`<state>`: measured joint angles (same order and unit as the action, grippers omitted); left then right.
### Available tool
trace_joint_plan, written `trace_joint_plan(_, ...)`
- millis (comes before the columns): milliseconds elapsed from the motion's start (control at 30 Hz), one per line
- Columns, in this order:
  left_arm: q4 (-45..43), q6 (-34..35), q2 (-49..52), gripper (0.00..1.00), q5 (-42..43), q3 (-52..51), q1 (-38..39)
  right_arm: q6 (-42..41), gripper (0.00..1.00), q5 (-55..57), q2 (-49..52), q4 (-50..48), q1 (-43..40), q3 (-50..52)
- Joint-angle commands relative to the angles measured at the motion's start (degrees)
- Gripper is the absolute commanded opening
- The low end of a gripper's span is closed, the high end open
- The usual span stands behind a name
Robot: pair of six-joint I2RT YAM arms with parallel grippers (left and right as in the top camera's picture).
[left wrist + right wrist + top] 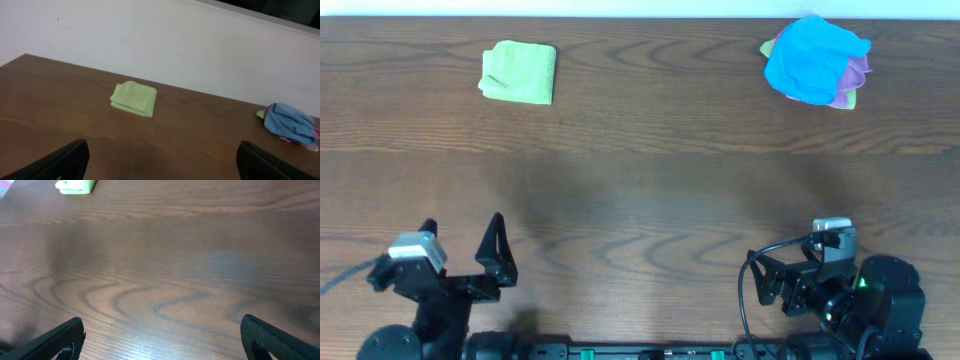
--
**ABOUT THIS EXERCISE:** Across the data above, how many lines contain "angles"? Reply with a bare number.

**ANSWER SPACE:** 2